Dave came in trailing clouds of feathers. He had been watching the turbines and was covered as usual with the remains of birds unfortunate enough to have flown into the vast blades. Mr Bandt clutched his briefcase to his chest and backed away, colliding with the dresser and sending serried ranks of Gwen’s jams and chutneys cascading to the floor. The accident gave Mr Grumble an idea.
“Smear him with the jam, Dave,” the old farmer commanded, “It’ll be just as good as tar and I’ll stick on the feathers. I’ll teach him negative balance.
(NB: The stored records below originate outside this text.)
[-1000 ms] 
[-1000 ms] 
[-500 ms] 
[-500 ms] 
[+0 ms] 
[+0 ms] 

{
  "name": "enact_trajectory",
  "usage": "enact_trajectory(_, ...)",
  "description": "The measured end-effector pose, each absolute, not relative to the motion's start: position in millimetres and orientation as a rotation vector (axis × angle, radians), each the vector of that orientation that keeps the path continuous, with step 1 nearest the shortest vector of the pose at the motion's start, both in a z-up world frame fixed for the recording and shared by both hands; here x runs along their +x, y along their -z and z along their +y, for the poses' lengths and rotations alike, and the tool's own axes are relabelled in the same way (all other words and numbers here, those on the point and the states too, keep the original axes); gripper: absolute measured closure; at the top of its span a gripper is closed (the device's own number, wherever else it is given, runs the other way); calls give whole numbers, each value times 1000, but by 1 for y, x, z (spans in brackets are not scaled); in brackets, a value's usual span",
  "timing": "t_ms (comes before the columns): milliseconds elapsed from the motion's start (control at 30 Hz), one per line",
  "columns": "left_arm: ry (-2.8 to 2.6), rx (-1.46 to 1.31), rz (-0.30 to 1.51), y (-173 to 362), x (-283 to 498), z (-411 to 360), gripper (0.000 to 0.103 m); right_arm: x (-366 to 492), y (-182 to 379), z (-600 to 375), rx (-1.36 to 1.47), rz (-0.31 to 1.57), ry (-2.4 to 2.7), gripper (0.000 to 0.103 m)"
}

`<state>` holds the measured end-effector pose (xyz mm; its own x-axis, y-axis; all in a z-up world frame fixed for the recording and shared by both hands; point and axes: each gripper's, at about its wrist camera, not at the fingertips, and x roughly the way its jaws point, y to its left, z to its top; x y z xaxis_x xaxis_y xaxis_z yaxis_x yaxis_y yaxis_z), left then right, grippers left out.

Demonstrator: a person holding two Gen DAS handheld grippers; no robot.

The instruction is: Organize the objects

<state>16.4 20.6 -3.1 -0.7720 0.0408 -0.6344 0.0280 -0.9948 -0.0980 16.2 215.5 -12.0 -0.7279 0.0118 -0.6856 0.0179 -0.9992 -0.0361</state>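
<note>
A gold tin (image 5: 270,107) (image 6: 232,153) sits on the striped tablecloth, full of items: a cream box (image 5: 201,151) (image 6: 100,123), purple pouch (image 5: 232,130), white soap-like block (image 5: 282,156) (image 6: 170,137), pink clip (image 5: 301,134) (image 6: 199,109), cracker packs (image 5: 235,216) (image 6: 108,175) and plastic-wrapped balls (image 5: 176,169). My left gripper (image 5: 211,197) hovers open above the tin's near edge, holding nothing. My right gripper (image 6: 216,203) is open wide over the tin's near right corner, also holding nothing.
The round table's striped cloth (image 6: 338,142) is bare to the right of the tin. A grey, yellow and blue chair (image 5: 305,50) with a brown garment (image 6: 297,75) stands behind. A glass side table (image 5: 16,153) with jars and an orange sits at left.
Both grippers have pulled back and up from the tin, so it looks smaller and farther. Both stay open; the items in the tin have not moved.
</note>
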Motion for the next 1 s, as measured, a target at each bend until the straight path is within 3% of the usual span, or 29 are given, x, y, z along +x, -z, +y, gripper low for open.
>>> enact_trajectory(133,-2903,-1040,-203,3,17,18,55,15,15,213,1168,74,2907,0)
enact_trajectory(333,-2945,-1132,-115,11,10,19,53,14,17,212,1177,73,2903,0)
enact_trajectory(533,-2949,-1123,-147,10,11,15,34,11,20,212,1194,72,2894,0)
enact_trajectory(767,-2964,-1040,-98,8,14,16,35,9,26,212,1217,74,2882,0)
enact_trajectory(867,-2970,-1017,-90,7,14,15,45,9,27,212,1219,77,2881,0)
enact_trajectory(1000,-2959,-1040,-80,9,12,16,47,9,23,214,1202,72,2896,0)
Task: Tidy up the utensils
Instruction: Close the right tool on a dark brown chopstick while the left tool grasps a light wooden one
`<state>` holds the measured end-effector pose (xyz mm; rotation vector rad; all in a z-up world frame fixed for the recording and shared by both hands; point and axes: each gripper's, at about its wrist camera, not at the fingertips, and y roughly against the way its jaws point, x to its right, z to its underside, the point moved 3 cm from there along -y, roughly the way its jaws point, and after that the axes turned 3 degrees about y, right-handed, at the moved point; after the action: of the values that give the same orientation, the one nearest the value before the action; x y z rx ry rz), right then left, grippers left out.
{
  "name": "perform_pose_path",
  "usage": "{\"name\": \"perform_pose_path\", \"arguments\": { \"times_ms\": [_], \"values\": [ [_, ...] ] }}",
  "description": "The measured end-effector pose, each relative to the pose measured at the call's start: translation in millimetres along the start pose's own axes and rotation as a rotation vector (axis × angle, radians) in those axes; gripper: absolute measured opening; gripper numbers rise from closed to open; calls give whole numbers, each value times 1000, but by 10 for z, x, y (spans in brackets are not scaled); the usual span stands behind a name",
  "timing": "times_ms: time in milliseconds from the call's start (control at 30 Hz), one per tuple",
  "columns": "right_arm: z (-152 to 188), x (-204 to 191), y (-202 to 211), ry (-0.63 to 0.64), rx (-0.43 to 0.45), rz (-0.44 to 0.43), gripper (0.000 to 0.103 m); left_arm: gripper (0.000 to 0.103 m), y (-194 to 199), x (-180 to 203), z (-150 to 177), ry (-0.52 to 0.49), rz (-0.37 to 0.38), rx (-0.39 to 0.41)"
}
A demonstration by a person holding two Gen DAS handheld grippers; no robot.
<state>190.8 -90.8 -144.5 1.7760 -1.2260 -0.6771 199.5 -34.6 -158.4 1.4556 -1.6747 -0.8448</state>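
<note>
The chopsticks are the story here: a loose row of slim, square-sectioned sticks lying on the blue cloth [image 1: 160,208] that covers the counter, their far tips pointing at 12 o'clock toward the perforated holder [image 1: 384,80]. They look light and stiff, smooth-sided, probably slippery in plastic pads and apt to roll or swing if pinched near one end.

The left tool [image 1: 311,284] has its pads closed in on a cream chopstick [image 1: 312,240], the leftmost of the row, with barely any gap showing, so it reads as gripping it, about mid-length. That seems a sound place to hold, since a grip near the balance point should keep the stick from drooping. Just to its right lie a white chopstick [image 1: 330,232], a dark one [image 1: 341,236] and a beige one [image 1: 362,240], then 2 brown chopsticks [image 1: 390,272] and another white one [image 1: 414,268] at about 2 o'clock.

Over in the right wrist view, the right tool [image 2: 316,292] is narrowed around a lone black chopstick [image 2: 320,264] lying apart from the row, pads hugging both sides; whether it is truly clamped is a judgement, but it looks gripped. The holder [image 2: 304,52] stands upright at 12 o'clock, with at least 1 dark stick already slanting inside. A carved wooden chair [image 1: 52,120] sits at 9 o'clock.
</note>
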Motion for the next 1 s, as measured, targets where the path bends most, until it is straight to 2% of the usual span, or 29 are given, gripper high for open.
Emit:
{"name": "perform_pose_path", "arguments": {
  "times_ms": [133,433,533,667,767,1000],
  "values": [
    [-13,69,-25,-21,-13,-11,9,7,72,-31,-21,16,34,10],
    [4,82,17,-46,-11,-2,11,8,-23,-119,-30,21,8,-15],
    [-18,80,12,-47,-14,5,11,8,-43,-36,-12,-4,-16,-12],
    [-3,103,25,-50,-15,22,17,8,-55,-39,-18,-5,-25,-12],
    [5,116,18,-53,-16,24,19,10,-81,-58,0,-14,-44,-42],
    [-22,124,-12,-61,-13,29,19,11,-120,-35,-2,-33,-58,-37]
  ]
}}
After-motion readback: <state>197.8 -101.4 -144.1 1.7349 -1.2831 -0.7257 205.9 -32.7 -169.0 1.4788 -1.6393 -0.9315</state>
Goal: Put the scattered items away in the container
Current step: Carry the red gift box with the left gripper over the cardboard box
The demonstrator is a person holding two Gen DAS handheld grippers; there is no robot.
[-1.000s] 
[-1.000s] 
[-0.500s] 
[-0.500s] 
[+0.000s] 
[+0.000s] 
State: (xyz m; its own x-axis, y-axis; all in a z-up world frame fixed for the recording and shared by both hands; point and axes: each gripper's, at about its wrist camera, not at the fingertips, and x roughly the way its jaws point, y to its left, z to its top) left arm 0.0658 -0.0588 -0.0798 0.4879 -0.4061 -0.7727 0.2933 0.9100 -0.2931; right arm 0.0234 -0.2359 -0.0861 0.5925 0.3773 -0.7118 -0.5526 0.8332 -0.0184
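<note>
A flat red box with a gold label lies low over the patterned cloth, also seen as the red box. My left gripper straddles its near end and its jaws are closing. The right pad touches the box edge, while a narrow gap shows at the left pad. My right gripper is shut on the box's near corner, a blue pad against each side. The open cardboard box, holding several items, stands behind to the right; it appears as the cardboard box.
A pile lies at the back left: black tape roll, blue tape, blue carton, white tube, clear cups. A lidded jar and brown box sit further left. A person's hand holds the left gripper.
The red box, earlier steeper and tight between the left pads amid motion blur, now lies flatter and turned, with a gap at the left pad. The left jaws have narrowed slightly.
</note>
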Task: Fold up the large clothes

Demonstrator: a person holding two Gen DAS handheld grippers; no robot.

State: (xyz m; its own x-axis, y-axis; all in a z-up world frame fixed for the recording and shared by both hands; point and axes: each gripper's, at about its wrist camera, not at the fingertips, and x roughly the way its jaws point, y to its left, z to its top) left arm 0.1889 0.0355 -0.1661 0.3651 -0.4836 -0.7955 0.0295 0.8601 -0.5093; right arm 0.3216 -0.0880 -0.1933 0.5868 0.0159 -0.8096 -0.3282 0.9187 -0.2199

Watch for the broken glass, we don’t want to be had up for bodily harm.”
They pushed the squawking and now feathered functionary out the door, surprising Dave’s playful younger brother Nipper in the act of letting down the tyres of the Beautiful Wind Clean Energy Company’s HiLux, its side boldly emblazoned with the legend “All our deliveries are carbon neutral” (the company’s electric Prius van, because of the cost of maintenance and charging, was kept permanently parked outside its offices for virtuous effect).
For once Mr Grumble seemed to be looking on the bright side. “Them things may be ratshit for helectricity but they have sure got rid of our cocky problem,” he said. “And I reckon they could bring us in a regular harvest of feathers. Cocky feathers are nice and soft. Maybe we could sell them to some manufackterer for cushions and pillows.”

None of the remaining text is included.